The last two weeks have been bumpy. Silence. Confusion. Hurt. Tears. Anger. Worry. And back through the cycle. I’m nothing if not an emotional person. And at one point in my life I would cower from that distinction, try and shove it down, and not admit that I was feeling what I was feeling. But that state is long gone. I know my emotions are important, and powerful, and not much (if any) good comes from denying their existence.
These weeks have taught me a lot. About myself and what I need, and what I value. About dealbreakers (because let’s be honest, I didn’t think I really had any…I’m generally pretty flexible and accepting). I’ve been reminded that not everyone stays in our lives forever: reason, season, and lifetime (as the saying goes). I’ve been reminded not to waste time on those who make it pretty dang clear they don’t want to give you the time of day.
I’ve said it probably a million times, but I don’t give up on people easily. But you can want the best for people without them being a part of your life. And that’s where I am. The people who have chosen to walk out of my life (with or without explanation) are still people I wish the best for in the grand scheme of things. Sure, I may have imagined initial ill-will for them, but that’s short lived. We are all humans, we fight our own internal (and external) battles, we struggle, we don’t always show up and when we do it isn’t always as our best selves, we make mistakes. But there’s a lot to be said for how we handle the aftermath of any of those situations. Actions and reactions matter, arguably more than words.

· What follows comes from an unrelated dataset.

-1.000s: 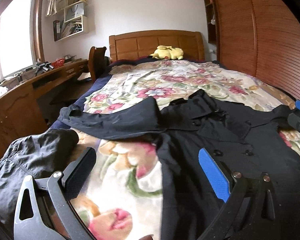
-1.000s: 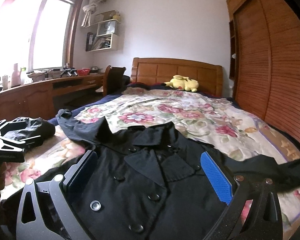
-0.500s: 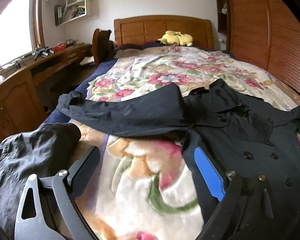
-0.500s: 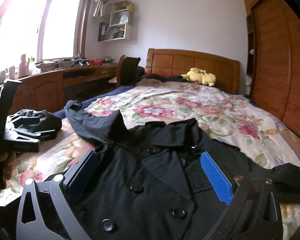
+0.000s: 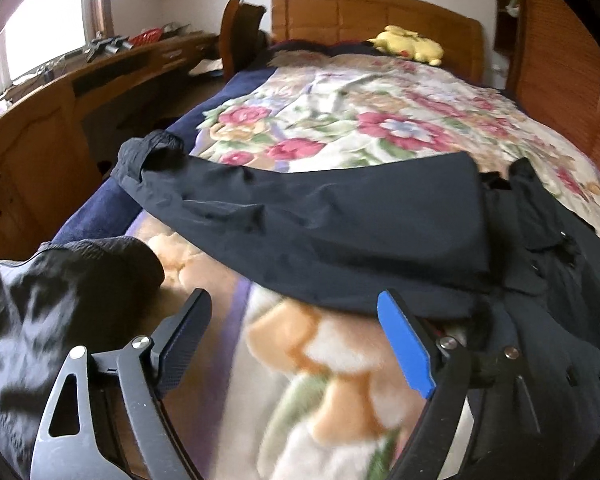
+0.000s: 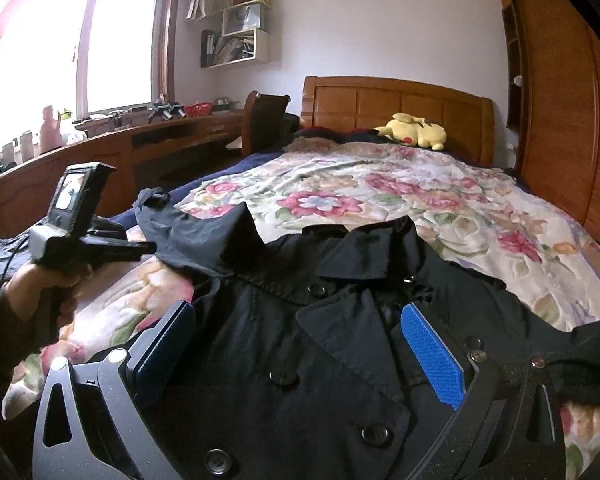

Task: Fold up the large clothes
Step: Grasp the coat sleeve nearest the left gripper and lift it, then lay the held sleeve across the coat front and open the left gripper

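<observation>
A black buttoned coat (image 6: 340, 344) lies face up on the floral bedspread (image 6: 380, 196). Its left sleeve (image 5: 320, 216) stretches out toward the bed's left edge, with the cuff (image 5: 152, 152) at the edge. My left gripper (image 5: 296, 332) is open and empty, low over the bedspread just short of the sleeve; it also shows in the right wrist view (image 6: 100, 248), held in a hand. My right gripper (image 6: 300, 340) is open and empty above the coat's chest, below the collar (image 6: 364, 248).
Another dark garment (image 5: 40, 300) lies crumpled at the bed's near left corner. A wooden desk (image 5: 60, 92) and chair (image 6: 264, 120) stand left of the bed. A yellow plush toy (image 6: 414, 130) lies by the headboard. A wooden wardrobe (image 6: 560, 120) lines the right side.
My left gripper has moved forward and left, closer to the outstretched sleeve. My right gripper has moved forward and lower over the coat's chest. Both stay open.
</observation>
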`<action>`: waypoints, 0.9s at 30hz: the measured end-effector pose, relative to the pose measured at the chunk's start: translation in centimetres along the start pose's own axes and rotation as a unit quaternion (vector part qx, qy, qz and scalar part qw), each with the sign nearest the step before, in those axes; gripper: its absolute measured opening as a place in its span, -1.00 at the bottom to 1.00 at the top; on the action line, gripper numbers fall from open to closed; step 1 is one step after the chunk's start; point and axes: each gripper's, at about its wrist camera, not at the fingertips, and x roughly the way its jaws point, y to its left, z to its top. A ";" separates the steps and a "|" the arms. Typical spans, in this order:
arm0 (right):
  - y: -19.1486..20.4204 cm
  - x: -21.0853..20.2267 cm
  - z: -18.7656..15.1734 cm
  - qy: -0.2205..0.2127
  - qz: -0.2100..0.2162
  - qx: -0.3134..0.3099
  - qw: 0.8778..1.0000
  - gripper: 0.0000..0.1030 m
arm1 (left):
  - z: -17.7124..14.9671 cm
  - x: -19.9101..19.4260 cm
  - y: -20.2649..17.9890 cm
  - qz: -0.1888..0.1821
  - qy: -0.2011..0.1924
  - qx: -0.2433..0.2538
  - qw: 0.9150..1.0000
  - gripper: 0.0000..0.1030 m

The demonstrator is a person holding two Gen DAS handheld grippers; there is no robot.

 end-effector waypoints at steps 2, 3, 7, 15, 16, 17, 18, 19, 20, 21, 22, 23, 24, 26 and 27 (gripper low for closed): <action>0.2 0.1 -0.2 0.004 0.001 0.000 1.000 0.99 | 0.5 1.2 0.2 0.003 0.010 -0.007 1.000 0.67; 0.2 0.2 -0.2 0.007 0.002 -0.001 1.000 0.99 | 0.7 1.7 0.2 0.006 0.013 -0.008 1.000 0.67; 0.6 0.6 -0.2 0.017 0.005 -0.005 1.000 0.99 | 1.4 3.5 0.4 0.014 0.027 -0.015 0.999 0.67; 0.6 0.7 -0.2 0.026 0.009 -0.011 1.000 0.99 | 1.7 7.3 1.1 0.038 0.073 -0.028 0.996 0.67; 0.6 0.6 -0.2 0.027 0.009 -0.012 1.000 0.99 | 1.7 7.5 1.2 0.039 0.075 -0.028 0.996 0.67; 0.6 0.6 -0.3 0.028 0.008 -0.012 0.999 0.99 | 1.7 7.8 1.4 0.035 0.079 -0.031 0.996 0.67; 0.6 0.6 -0.4 0.030 0.010 -0.014 0.999 0.99 | 1.7 8.1 1.6 0.028 0.084 -0.038 0.995 0.67; 0.7 0.5 -0.5 0.032 0.011 -0.016 0.999 0.99 | 1.6 8.4 1.9 0.019 0.091 -0.048 0.995 0.67; 0.7 0.4 -0.6 0.034 0.011 -0.020 0.999 0.99 | 1.5 8.5 2.1 0.008 0.093 -0.058 0.994 0.65; 0.8 0.3 -0.7 0.035 0.011 -0.023 0.999 0.99 | 1.4 8.6 2.4 -0.007 0.091 -0.068 0.994 0.51; 0.7 0.1 -0.7 0.036 0.011 -0.026 0.999 0.99 | 1.4 8.6 2.4 -0.017 0.092 -0.072 0.993 0.37; 0.6 -0.1 -0.7 0.037 0.010 -0.027 0.999 0.99 | 1.3 8.7 2.4 -0.024 0.092 -0.074 0.993 0.31; 0.5 -0.2 -0.7 0.038 0.009 -0.028 0.999 0.99 | 1.3 8.7 2.3 -0.031 0.092 -0.072 0.993 0.12; 0.1 -0.6 -0.8 0.038 0.007 -0.028 0.999 0.99 | 1.4 8.5 1.9 -0.047 0.091 -0.070 0.992 -0.28; -0.1 -0.9 -0.8 0.037 0.007 -0.028 0.999 0.99 | 1.5 8.4 1.7 -0.049 0.093 -0.068 0.992 -0.56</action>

If nothing else, I’ve learned more of what I need, what things I can compromise, and how deep my grit actually runs. I’ve learned about behavior I won’t stand for as a 32 year old woman. I’ve learned where my own communication is lacking. I’ve learned that no matter how much you give, not everyone can or will do the same in return. I’ve remembered that the actions of other people don’t mean much (if anything) about me–and I may never understand why they do what they do. But I can control my reactions to them, and I can wish them the best while respectfully walking away. When I engage and invest, I show up in a very full way. I’m honest and open about some of my own shortcomings and how that plays out in times of joy and times of stress. But it doesn’t mean I’m perfect. We can all do better. And not all of us are meant for one another.

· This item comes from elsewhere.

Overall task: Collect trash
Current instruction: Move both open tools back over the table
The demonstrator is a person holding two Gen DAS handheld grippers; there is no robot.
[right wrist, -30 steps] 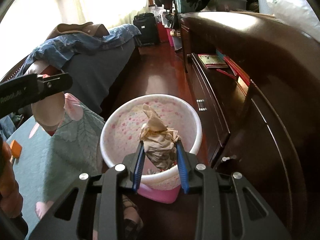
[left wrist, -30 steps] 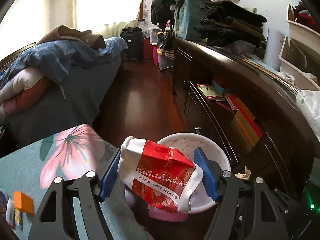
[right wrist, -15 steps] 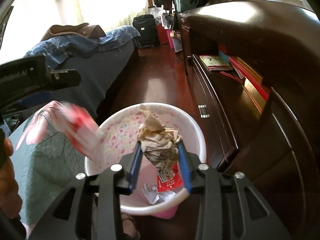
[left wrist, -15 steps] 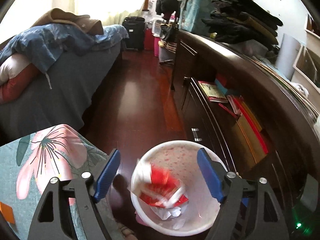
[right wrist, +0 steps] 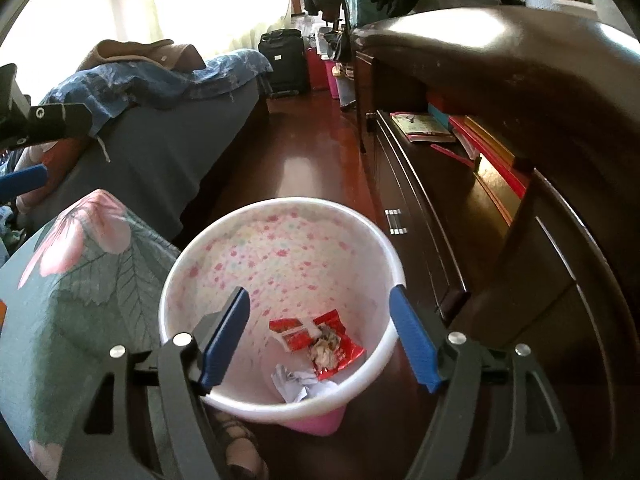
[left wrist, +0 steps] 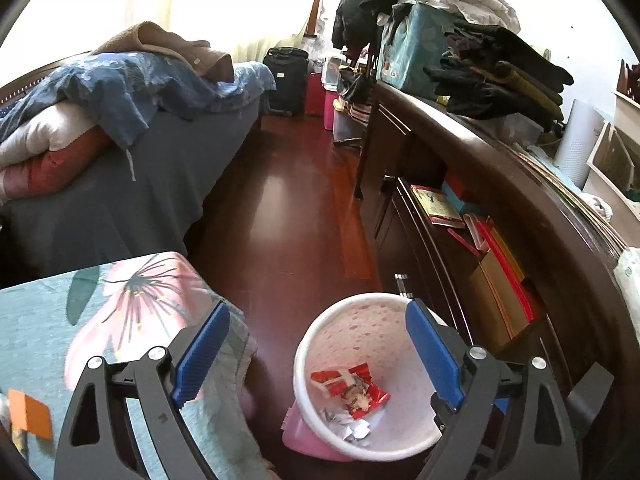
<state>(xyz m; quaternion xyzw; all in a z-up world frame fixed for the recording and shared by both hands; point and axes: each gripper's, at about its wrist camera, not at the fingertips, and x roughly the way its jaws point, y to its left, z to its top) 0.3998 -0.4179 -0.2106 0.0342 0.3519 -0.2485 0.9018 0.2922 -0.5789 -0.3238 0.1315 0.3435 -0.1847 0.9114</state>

It’s okay to move on (whether your choice or the result of someone else walking away). The hardest part for me is getting out of my own head. I’m mostly on the other side of that stage, thank goodness. I know what I don’t want: I don’t want that person to be a part of my life. The memories and lessons will remain. But yesterday I realized, they don’t get to stake a claim over any part of me anymore: mind, body, or soul. I choose to move forward, growing more fully into my best self, ready to tackle the next thing that is in store for me. I decide to play into my strength, my ability to learn, my creativity, my humor, my friendships, my power. And so I have a new temporary rallying call, “fight” song. What’s not important loses weight.
I’m a big fan of lessons. I’m a big fan of growth. I’m a big fan of quotes. And I’ve found that second to a really amazing core group of girlfriends, that quotes have given me the best reframe and direction for my life and my intentions at this stage in the game. No matter how many times you’ve been through it, no matter the length of time, no matter the situation: you can always come away with some new insight about yourself. And that’s the gift in the middle of all of the confusion and hurt and feet to the fire.